The Restaurant
Here is the number that matters at Mesa Franca: dinner runs about $35 a head, and in 2022 the room placed No. 49 on Latin America's 50 Best. Those two facts rarely share a sentence. The restaurant fills a restored two-storey mansion on Calle 61, in the quiet La Soledad pocket of Chapinero, three blocks east of Avenida Caracas, with a red lacquered bar running the length of the ground floor, 1920s parquet underfoot and a glass-roofed patio out back. It seats about seventy, plus a private upstairs room for sixteen.
Iván Cadena runs the kitchen, and the training shows: he cooked at Astrid & Gastón and Central in Lima before bringing that ambition home to Bogotá at roughly a third of Lima's prices. The cooking is modern Colombian and produce-led rather than nostalgic. Look for the watermelon ceviche, the coconut shrimp with rice and crustacean broth, the corn empanadas with potato sofrito, and a grilled T-bone finished with tucupí. The menu turns over every couple of months, so treat any single dish as a suggestion rather than a fixture.
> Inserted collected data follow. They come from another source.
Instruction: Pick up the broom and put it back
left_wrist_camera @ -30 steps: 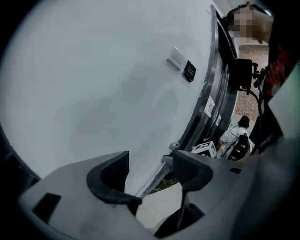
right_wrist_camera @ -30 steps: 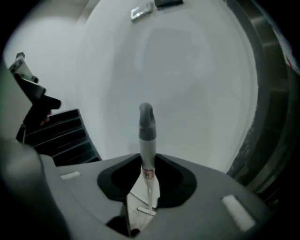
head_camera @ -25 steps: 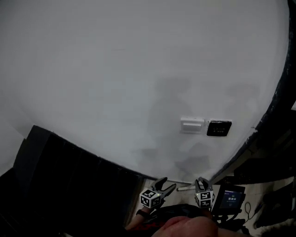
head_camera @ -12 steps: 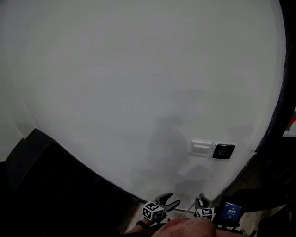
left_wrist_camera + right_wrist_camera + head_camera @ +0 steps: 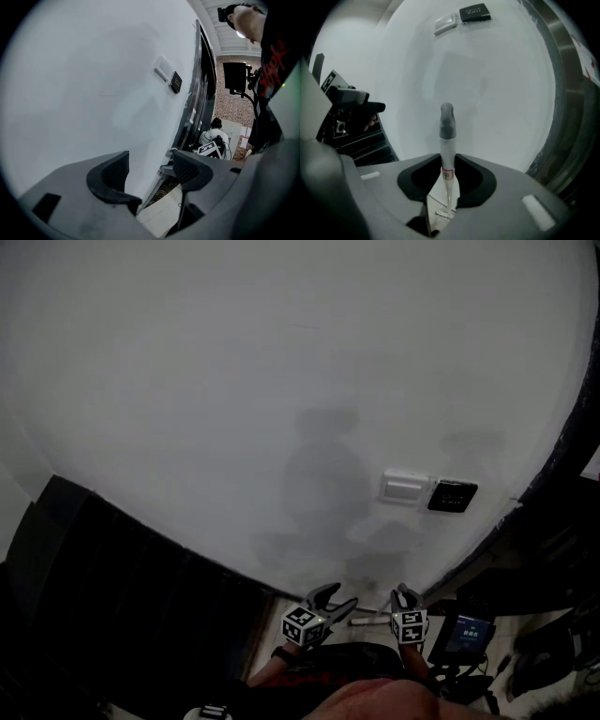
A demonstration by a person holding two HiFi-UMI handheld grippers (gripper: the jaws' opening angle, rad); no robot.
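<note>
Presently, the broom [image 5: 446,136] is held off its resting place: in the right gripper view its slim pale handle with a grey cap stands between the jaws of the right gripper [image 5: 446,180]. The jaws are closed narrow on it, just above a small red-marked label. The grey cap points up toward the white wall [image 5: 281,381]. Below the jaws the handle tapers away toward the floor [image 5: 159,213]; the brush end is too small to be made out.

In the head view both grippers are seen low and near, close to the wall's foot, with a pale rod, apparently the handle, between them.

The left gripper [image 5: 150,164] is set partly open. Nothing lies between its pads [image 5: 115,173]; only wall and floor are seen past them.

Step in hand (judged): the pick-up is done and the put-back is under way. No rack, hook or stand for the broom is identified. A white switch plate [image 5: 403,487] and a black panel [image 5: 453,496] are noted on the wall to the right, and a dark stepped structure [image 5: 122,606] to the left.

Next move (judged): the handle is to be carried to the wall, the brush end lowered to the floor, and the cap leaned against the wall. Only then should the right jaws be opened. The free left gripper may be used to steady the handle.

Containers: none is seen in any view, so no contents are recorded.
</note>
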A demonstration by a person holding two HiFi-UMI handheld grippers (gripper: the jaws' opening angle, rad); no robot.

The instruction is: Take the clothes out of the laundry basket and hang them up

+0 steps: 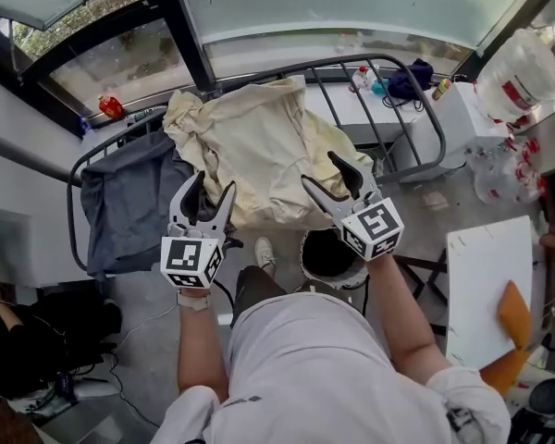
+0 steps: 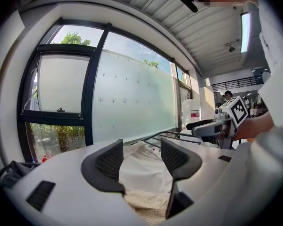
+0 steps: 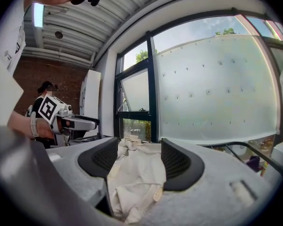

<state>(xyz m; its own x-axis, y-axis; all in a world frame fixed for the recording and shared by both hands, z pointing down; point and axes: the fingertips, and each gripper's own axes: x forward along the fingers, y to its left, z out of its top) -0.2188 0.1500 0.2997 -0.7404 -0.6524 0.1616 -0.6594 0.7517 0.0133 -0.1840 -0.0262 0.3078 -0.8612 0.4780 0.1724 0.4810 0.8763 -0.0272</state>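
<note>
Fingers (image 2: 108,163) of the left gripper (image 1: 213,187) are standing wide apart, released and clamping nothing. The crumpled cream cotton garment (image 1: 259,141) is showing in the gap between them and beyond, with neither pad pressing on it. The right gripper (image 1: 320,170) is doing the same. Its fingers (image 3: 177,161) are spread open, and the same cream cloth is lying loose in the space between them.

Both grippers are hovering side by side over the near edge of the black metal drying rack (image 1: 427,109). They are pointing across it toward the frosted glass window (image 1: 351,7) on the rack's far side.

The cream garment is lying bunched over the rack's middle bars, with folds piling up toward the far rail and its lower edge spilling over the near side. A dark blue-grey garment (image 1: 125,202) is hanging over the rack's left end, touching the cream one along its left side.

A round white basket with a dark inside (image 1: 319,276) is sitting on the floor below the rack's near edge, under the right gripper.
</note>
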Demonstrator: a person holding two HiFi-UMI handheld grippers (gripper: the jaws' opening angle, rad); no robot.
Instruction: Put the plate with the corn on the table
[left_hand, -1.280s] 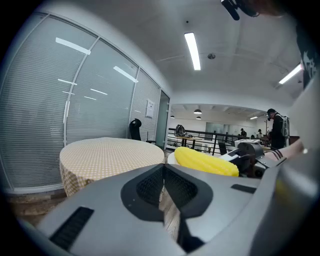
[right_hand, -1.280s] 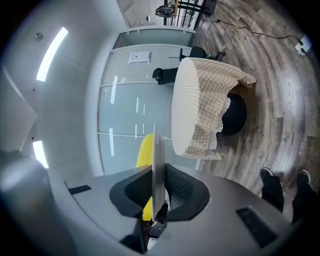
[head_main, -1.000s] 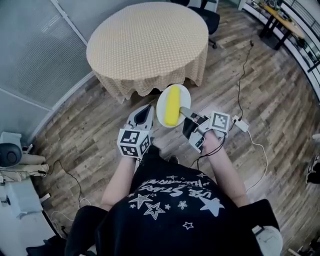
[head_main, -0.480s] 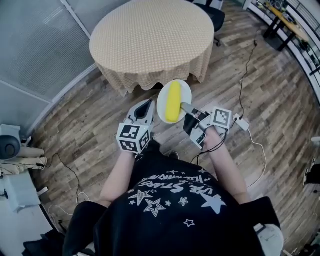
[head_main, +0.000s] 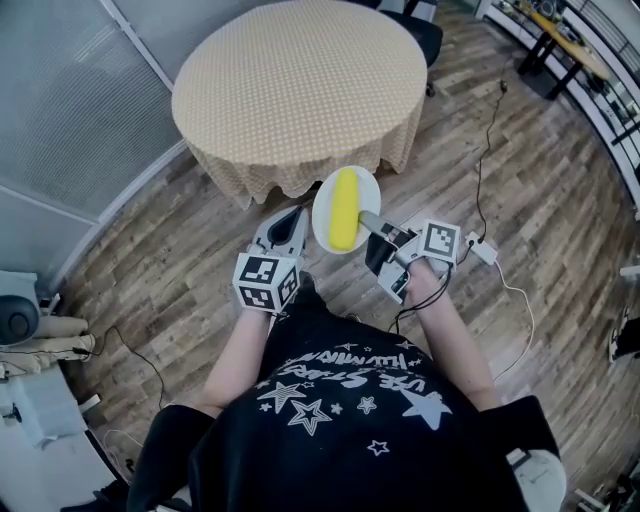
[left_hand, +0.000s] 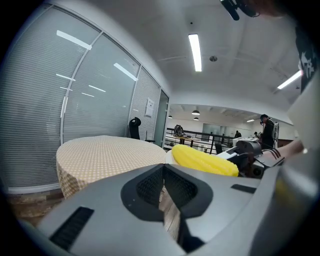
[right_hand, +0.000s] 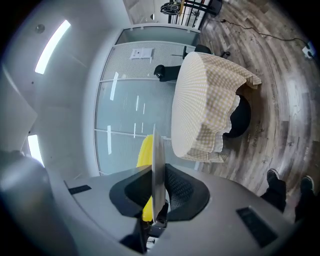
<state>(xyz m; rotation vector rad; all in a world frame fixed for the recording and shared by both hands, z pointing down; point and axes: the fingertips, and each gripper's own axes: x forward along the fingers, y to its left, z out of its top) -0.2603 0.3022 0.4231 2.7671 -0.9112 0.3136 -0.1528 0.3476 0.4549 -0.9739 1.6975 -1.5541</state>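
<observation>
Head view looks steeply down on the counter (head_main: 300, 90). Left and right gripper views face it low, from nearby; the right is rolled sideways.

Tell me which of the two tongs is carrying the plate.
The right tongs: shut on the rim of the plate with the corn. The left tongs, beside it, hold nothing.

- L gripper (left_hand: 163, 172): jaws together at tips, nothing between them; sliver of wood floor shows lower down.
- Corn (left_hand: 205, 160): yellow, lies on white plate (left_hand: 168, 156), beyond jaws, right of centre.
- R gripper (left_hand: 241, 155): at corn's right end; its jaw state can't be read from here.
- Table (left_hand: 105, 155): round, checked beige cloth, left bkgd.
- Glass wall (left_hand: 75, 100) w/ blinds behind table.
</observation>
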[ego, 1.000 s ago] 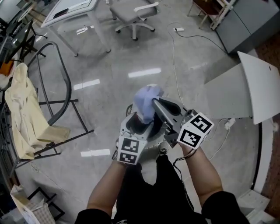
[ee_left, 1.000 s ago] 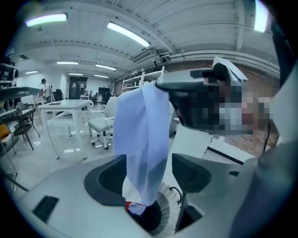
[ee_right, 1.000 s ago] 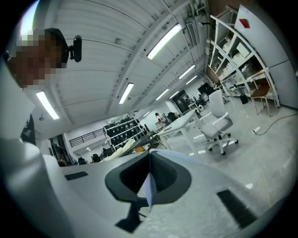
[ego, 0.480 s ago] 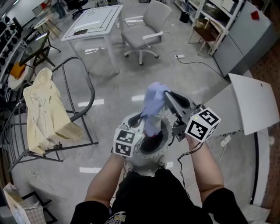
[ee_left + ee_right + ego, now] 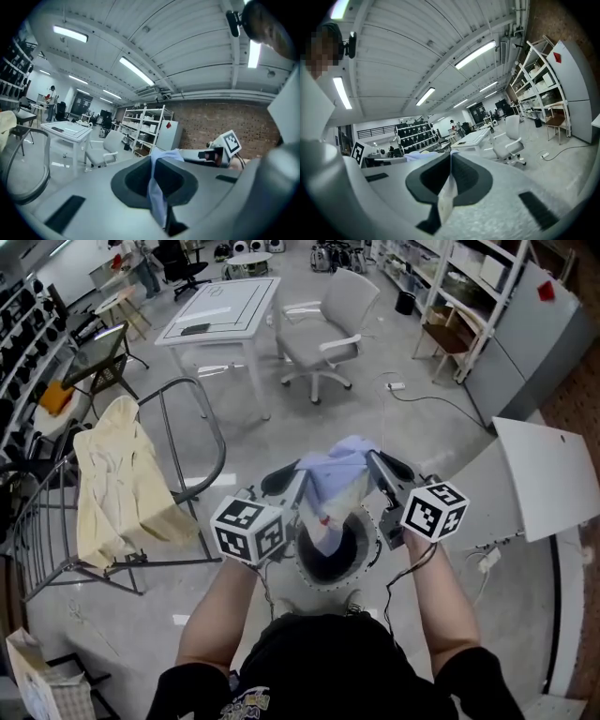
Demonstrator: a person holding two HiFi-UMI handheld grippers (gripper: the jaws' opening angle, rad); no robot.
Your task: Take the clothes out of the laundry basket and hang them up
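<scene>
A light blue garment (image 5: 335, 476) hangs stretched between my two grippers, above the round grey laundry basket (image 5: 373, 545) on the floor. My left gripper (image 5: 298, 480) is shut on the garment's left edge; in the left gripper view the blue cloth (image 5: 157, 192) is pinched between the jaws of the left gripper (image 5: 153, 161). My right gripper (image 5: 373, 461) is shut on the other edge, and its own view shows the cloth (image 5: 447, 196) clamped in the right gripper (image 5: 451, 158). The garment's lower part droops into the basket's mouth.
A metal drying rack (image 5: 204, 423) stands at the left with a cream garment (image 5: 117, 479) draped on it. Behind are a white table (image 5: 220, 310) and an office chair (image 5: 323, 338). A white panel (image 5: 548, 474) leans at the right; a cable (image 5: 441, 399) crosses the floor.
Both grippers have risen from the basket. The left one came up from low in the basket and now grips the blue garment, which is spread wider between the two.
</scene>
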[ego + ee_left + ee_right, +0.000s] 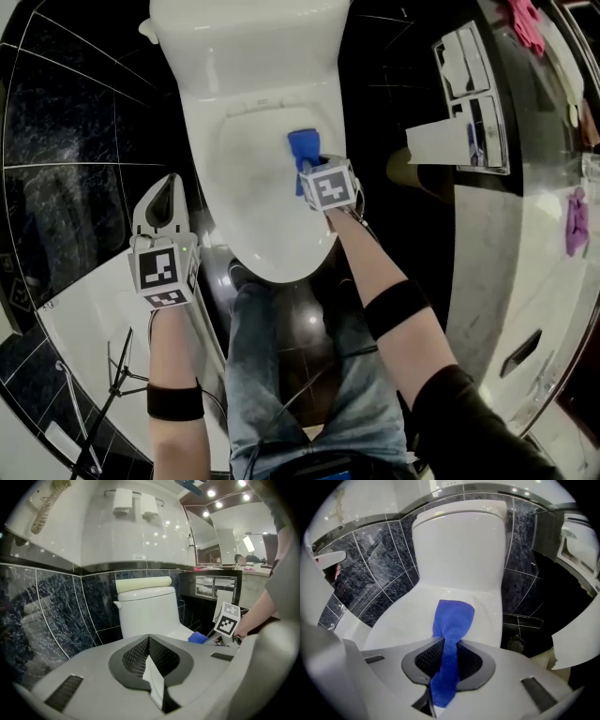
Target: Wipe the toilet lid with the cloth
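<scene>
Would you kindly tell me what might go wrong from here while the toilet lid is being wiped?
The blue cloth is bunched into a narrow strip in the right tongs, so it may slip free or clean only a thin stripe of the toilet lid. Bare tong edges beside the strip might scrape the lid.

Bright blue terry cloth. Glossy white oval ceramic toilet lid. Black marbled wall tiles, white-veined, pale grout lines. Black-and-white square markers on the pale grey right gripper.
</scene>
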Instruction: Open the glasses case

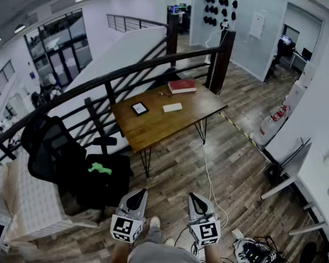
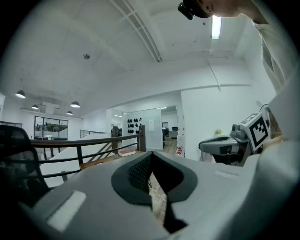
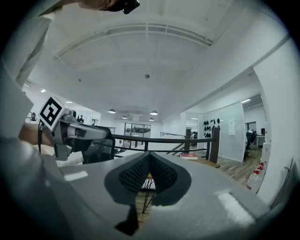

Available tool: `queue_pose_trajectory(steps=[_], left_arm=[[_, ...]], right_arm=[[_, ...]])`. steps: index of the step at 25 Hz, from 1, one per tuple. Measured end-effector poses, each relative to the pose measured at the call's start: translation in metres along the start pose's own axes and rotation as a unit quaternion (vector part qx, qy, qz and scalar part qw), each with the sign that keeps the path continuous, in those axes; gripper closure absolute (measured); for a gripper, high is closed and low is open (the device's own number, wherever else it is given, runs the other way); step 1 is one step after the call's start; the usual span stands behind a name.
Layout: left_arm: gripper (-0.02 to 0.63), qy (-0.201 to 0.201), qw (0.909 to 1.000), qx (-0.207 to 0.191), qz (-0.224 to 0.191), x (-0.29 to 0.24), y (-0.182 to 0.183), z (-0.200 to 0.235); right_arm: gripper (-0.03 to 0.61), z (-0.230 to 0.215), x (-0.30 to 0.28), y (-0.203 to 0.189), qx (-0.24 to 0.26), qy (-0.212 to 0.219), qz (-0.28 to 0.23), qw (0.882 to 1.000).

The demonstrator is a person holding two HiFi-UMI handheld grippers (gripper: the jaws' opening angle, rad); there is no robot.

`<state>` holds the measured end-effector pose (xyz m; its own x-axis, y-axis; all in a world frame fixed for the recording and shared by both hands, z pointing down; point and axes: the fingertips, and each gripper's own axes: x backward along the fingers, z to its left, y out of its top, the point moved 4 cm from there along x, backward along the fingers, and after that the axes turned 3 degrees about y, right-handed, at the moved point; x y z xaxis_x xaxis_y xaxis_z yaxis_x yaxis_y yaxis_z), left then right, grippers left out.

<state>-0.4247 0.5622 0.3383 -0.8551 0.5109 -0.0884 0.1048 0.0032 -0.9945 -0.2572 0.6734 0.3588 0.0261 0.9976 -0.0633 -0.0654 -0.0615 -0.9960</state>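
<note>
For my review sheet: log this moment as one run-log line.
stage: case not yet reached | left gripper: shut, empty | right gripper: shut, empty | glasses case: lying on table, far ahead

Grey left gripper point(image 1: 141, 192), grey right gripper point(image 1: 194, 195), black ribbed fingers point(image 3: 133, 174), black-and-white marker cubes point(image 1: 125, 228), perhaps pale shoes point(image 1: 155, 222)

Well ahead, a table point(image 1: 153, 130) close against a railing point(image 1: 100, 80) behind it. On the table: a book point(image 1: 181, 86) at the far end, a case point(image 1: 172, 107) nearer the middle, a tablet point(image 1: 139, 108) just left of the case. Left of the table, a chair point(image 1: 48, 145). Nearest, left tool point(image 1: 140, 193) and right tool point(image 1: 196, 197) side by side above the floor point(image 1: 237, 178), well apart from the table.
</note>
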Motion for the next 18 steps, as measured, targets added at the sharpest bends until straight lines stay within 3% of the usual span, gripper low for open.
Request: queue_pose_trajectory(steps=[9,18], left_arm=[[0.594,0.005,0.9998,0.007,-0.018,-0.029,-0.002,0.009],[0.594,0.004,0.9999,-0.002,-0.016,-0.100,-0.005,0.060]], right_arm=[[0.575,-0.019,-0.022,-0.001,0.000,-0.006,-0.002,1.000],[0.575,-0.052,-0.098,0.000,0.008,-0.004,0.000,1.000]])
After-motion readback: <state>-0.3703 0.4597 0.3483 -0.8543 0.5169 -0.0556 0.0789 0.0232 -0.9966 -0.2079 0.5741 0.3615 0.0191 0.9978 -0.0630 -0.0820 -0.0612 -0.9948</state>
Mesa Franca was built as a restaurant and bar in one, which is the practical reason it works for a celebration: the small-plates format suits a shared table, and the night can slide from dinner into late drinks at that red bar without anyone calling a taxi. What you do not pay for is pretension. This is 50 Best cooking priced like a neighbourhood favourite, which is precisely why the neighbourhood keeps booking it.
Best for a Birthday
Book Mesa Franca for a birthday because it carries the whole arc of the night without effort from the host. The downstairs room takes long tables of eight to twelve, the upstairs private room seats sixteen, and the shared modern-Colombian format gives a celebration its natural structure. The bar means the evening does not end at the dessert plate, and the restored mansion flatters every photograph the night produces. For a milestone that wants ambition without a Lima-sized bill, it is the obvious Chapinero choice.
Not For
Not for a quiet, hushed dinner. Mesa Franca is a restaurant-and-bar that gets loud and late on Fridays and Saturdays, and a couple after a calm, conversation-led evening will find the room working against them. Come midweek if you actually want to hear each other.
The Questions People Ask
Is it worth it? Yes, on value above all. No. 49 in Latin America's 50 Best in 2022, Iván Cadena trained at Lima's Central and Astrid & Gastón, and dinner is about $35 a head.
What should I order? The watermelon ceviche, the coconut shrimp with rice and crustacean broth, and the corn empanadas. The menu rotates every couple of months, so stay flexible.
How do I book? One to two weeks ahead for a weekend dinner; midweek is easier. Closed Mondays. The bar runs late on Fridays and Saturdays.